■ Task description: Below is a listing; restate from it, character for character, the lines beginning at the line holding "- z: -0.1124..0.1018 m" and ending at the line holding "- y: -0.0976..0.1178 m", both included.

■ Recorded data:
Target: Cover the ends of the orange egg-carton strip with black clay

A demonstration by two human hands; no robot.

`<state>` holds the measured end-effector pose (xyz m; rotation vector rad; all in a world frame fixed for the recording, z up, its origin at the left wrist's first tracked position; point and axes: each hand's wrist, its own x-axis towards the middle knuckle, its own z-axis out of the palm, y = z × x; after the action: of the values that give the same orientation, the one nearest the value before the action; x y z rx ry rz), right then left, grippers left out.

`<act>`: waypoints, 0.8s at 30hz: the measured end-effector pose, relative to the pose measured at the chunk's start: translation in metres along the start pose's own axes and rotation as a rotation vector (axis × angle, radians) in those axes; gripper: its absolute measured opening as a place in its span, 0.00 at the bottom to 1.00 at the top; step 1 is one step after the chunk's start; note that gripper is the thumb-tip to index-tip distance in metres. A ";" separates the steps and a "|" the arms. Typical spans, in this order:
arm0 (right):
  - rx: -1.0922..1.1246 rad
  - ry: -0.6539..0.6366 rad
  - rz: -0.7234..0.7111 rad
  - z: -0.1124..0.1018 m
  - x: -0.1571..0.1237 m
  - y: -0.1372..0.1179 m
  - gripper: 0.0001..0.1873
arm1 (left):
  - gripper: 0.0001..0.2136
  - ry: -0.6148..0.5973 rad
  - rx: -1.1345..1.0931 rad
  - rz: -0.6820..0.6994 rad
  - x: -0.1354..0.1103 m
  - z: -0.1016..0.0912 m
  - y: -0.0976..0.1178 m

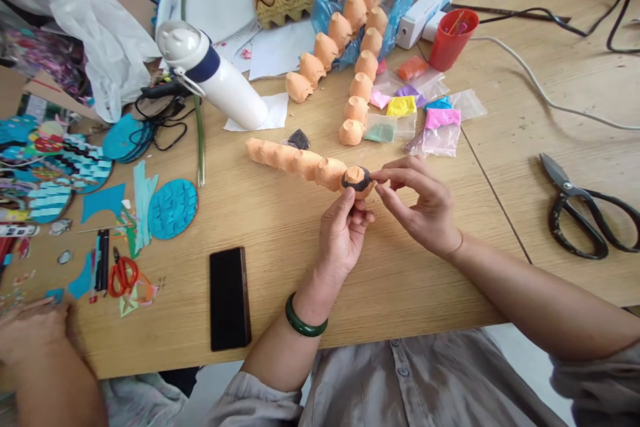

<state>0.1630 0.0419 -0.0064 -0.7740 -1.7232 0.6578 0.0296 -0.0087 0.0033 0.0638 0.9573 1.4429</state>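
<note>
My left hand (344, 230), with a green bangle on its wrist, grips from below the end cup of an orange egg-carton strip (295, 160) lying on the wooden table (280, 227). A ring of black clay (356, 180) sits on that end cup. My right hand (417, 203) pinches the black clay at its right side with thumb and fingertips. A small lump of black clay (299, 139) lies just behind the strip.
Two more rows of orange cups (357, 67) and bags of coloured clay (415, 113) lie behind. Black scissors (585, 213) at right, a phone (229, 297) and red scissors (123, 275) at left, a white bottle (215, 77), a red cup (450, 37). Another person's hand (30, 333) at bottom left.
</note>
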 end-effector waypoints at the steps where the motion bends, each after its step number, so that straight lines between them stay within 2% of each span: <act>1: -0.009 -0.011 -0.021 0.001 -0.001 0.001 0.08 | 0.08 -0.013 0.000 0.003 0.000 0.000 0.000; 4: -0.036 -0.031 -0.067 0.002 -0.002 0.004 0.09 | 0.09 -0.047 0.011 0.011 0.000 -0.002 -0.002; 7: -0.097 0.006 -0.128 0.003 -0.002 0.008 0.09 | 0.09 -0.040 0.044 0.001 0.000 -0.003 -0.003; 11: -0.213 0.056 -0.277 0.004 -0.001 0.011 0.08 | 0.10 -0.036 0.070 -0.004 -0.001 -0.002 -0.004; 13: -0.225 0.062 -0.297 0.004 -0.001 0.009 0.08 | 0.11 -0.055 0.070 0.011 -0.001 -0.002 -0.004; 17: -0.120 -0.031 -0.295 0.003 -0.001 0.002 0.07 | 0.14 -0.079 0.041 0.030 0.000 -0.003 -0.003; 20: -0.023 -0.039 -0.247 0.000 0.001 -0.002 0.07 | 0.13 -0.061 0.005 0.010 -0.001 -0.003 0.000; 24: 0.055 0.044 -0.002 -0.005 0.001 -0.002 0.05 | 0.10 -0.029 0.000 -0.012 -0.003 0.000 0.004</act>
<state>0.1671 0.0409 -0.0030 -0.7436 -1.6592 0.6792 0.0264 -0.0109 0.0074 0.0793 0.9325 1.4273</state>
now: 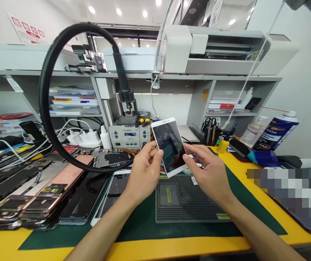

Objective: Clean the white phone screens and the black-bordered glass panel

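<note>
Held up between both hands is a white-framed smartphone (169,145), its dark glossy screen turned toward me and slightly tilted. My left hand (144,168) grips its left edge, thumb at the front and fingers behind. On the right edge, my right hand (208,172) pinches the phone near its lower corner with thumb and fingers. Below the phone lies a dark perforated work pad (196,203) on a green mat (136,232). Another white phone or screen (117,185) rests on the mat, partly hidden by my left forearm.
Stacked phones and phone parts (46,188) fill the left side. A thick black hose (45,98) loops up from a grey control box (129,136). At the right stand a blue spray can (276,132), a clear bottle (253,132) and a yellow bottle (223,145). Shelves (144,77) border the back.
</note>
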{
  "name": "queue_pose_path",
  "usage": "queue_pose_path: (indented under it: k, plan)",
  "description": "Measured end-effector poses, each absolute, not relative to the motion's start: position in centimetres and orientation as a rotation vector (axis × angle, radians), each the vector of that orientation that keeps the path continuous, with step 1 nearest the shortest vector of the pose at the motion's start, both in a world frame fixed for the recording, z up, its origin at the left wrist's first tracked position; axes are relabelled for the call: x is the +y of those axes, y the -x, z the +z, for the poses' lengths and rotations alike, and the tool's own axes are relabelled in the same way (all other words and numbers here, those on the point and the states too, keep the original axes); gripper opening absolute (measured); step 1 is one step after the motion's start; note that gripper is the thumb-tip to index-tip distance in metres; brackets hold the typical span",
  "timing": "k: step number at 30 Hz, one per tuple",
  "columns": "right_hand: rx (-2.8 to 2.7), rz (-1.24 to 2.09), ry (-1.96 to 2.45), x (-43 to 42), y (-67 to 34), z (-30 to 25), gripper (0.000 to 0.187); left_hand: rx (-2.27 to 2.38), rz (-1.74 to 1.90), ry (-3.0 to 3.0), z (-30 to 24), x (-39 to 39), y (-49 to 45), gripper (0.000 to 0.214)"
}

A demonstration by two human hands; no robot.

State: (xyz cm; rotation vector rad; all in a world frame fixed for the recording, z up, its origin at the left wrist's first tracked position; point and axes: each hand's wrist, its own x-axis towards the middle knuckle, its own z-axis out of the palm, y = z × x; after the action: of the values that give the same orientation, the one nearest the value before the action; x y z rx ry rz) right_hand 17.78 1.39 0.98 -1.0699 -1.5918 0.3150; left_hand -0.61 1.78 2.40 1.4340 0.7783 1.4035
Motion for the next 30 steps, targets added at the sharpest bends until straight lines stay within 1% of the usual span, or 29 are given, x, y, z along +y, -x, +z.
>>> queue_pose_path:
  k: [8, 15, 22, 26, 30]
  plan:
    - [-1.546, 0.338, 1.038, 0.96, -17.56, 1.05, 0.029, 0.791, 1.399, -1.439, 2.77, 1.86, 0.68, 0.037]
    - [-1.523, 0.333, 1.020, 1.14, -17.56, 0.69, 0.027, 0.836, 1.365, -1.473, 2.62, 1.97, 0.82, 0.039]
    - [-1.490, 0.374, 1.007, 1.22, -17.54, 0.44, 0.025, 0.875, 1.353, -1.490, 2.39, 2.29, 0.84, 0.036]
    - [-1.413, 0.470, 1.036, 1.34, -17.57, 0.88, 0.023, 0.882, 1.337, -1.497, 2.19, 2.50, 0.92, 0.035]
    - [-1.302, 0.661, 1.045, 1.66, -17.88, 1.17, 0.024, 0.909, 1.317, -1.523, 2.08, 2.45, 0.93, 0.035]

■ Answer for this exercise:
  - z: -0.1124..0.1018 m
  - x: -0.1571..0.1237 m
  - y: -0.1372..0.1179 m
  - gripper: 0.0001..0.1873
arm1 (left):
  - gripper: 0.0001..0.2136
  - ry: -0.6148..0.5973 rad
  - rx: -1.1345..1.0931 rad
  - rz: -0.6820..0.6994 rad
  - x: -0.1354..0.1103 m
  - z: -0.1016..0.0912 m
  - y: -0.0976..0.1178 m

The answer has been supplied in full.